**About this task**
Starting at the line that holds "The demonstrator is" and stopping at the line that holds "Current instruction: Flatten", restate the records below word for word, with both of those lines included.
====== Exercise material
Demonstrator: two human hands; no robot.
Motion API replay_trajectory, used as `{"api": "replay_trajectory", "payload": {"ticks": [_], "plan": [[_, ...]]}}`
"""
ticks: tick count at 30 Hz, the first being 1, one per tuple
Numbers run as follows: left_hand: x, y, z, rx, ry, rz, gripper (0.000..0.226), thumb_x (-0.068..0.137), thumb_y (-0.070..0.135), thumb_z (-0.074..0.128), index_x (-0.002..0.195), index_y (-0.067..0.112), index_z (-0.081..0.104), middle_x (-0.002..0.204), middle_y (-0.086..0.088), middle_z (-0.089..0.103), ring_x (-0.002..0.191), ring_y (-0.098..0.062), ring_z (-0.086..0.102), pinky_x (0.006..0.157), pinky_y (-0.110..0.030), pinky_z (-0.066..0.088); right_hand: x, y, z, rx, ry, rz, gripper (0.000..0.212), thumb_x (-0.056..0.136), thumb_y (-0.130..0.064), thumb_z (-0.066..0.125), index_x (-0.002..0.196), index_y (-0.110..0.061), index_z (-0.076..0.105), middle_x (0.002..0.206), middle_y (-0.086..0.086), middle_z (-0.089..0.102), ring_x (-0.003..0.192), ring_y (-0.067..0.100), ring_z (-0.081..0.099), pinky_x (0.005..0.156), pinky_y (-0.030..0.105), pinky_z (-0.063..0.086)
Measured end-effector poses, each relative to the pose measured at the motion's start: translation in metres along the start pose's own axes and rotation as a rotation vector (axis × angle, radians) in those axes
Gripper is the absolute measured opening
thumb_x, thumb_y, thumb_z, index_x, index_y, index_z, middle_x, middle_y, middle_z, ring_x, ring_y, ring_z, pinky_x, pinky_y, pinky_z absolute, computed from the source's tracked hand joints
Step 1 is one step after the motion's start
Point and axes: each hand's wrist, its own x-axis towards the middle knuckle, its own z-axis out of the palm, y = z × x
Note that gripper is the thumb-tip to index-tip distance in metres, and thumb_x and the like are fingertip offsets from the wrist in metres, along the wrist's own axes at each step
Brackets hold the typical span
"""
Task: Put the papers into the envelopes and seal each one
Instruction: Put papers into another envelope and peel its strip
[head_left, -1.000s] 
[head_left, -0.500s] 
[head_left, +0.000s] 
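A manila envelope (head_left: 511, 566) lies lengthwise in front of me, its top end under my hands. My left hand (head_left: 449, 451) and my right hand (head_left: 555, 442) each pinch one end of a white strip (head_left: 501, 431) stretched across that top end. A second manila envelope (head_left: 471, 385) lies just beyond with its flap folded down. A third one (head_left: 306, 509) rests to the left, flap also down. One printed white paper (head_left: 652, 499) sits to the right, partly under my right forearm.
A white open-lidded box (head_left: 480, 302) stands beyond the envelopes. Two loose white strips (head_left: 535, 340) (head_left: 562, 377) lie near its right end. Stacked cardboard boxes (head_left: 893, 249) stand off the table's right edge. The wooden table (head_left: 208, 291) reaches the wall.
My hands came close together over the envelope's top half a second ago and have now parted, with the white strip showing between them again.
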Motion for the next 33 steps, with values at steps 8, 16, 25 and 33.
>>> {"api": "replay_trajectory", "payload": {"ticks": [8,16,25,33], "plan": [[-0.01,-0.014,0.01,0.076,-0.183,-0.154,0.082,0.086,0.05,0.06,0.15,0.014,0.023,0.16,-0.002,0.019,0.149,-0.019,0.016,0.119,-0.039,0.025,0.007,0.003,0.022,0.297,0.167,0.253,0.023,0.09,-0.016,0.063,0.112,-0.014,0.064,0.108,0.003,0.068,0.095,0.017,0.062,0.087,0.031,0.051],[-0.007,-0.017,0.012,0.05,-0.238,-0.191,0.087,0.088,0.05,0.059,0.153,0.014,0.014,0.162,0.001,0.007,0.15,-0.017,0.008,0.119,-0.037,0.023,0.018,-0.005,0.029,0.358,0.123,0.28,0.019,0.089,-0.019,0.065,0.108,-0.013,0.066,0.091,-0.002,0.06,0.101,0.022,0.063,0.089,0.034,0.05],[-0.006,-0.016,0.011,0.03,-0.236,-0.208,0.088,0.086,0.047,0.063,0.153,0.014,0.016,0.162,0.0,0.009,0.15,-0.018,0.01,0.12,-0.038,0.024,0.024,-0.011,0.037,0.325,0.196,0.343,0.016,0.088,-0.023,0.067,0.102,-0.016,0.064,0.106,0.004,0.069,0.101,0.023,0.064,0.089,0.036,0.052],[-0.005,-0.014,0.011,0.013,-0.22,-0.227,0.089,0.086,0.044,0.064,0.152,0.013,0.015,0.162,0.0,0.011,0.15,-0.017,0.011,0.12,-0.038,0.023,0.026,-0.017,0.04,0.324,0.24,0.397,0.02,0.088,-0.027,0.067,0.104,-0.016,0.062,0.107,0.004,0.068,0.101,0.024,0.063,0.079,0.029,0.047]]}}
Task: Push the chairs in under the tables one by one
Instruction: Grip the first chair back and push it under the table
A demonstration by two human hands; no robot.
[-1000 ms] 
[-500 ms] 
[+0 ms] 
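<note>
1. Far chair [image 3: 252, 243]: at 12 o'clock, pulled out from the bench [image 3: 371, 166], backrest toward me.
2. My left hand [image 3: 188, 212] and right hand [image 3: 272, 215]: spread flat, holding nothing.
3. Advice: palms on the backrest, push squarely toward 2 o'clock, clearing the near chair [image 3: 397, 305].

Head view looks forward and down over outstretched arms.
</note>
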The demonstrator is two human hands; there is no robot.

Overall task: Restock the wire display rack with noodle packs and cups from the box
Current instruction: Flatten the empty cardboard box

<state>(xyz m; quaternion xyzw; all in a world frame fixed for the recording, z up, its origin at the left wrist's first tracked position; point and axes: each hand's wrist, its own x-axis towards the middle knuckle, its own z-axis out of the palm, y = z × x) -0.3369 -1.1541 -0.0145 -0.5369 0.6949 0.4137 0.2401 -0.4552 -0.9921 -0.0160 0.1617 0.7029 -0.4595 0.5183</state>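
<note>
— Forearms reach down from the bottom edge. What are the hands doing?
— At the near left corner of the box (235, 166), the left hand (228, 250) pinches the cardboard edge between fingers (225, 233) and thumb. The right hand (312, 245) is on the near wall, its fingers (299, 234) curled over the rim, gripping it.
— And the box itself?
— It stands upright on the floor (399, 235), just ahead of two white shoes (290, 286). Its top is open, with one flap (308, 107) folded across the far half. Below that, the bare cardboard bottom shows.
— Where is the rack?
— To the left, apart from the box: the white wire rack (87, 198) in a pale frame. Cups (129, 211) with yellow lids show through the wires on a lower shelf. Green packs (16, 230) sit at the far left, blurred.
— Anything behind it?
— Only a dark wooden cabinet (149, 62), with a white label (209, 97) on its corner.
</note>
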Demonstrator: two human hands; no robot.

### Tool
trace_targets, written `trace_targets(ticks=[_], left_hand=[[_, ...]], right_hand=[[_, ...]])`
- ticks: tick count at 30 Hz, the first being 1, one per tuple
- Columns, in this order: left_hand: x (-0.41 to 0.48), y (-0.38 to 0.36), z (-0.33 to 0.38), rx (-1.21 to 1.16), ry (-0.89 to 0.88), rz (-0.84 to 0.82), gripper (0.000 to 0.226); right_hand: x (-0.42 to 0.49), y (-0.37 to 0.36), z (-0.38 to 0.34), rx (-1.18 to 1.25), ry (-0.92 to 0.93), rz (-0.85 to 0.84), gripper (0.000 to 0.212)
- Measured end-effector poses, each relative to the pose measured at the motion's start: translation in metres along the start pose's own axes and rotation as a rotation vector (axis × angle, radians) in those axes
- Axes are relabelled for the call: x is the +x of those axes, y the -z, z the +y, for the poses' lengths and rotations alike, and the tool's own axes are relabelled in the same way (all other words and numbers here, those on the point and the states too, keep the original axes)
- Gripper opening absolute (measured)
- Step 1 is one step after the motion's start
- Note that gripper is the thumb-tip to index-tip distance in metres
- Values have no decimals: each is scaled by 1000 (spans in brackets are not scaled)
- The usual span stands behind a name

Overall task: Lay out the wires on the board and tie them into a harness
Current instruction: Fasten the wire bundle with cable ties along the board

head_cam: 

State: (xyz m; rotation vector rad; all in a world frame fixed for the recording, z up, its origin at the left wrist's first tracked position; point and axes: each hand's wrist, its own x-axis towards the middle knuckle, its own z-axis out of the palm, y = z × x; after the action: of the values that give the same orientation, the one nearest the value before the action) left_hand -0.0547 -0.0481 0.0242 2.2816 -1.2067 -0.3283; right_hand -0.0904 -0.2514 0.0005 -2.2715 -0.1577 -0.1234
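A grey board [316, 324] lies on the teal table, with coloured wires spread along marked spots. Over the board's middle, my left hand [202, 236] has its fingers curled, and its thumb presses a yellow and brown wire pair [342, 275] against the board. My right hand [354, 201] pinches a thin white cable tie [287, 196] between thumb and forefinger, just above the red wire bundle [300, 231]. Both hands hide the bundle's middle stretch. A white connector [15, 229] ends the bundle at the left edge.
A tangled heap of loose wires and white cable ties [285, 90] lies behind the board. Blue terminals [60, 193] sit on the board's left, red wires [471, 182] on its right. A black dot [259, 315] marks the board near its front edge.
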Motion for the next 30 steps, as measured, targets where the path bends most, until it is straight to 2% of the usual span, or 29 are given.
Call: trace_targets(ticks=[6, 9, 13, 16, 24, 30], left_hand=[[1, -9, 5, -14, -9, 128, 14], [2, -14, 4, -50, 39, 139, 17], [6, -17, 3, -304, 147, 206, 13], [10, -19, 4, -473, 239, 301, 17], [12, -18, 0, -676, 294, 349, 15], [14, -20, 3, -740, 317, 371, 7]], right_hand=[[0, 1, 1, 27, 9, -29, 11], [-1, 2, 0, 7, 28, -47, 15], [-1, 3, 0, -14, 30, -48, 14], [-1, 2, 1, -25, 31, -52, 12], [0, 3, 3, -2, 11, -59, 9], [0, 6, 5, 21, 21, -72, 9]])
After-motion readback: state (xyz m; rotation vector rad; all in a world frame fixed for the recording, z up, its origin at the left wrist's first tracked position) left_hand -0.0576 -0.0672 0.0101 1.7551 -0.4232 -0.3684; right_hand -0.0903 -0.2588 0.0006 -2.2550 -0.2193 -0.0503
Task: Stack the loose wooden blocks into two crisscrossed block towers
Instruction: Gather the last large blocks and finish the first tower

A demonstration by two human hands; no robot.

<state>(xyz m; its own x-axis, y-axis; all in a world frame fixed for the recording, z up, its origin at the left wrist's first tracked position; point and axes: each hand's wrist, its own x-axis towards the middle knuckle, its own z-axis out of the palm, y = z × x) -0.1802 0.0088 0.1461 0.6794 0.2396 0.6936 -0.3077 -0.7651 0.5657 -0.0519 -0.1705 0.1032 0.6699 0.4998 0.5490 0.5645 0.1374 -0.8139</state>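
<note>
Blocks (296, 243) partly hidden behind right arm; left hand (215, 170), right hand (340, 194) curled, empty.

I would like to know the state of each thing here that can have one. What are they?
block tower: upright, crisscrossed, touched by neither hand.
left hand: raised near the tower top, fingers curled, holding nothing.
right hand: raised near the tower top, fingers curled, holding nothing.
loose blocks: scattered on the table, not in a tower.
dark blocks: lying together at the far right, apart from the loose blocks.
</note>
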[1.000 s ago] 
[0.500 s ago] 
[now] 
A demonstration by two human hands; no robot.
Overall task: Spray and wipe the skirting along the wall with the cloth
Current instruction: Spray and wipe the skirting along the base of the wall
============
**Solution for this problem**
The demonstrator is two human hands; there is no robot.

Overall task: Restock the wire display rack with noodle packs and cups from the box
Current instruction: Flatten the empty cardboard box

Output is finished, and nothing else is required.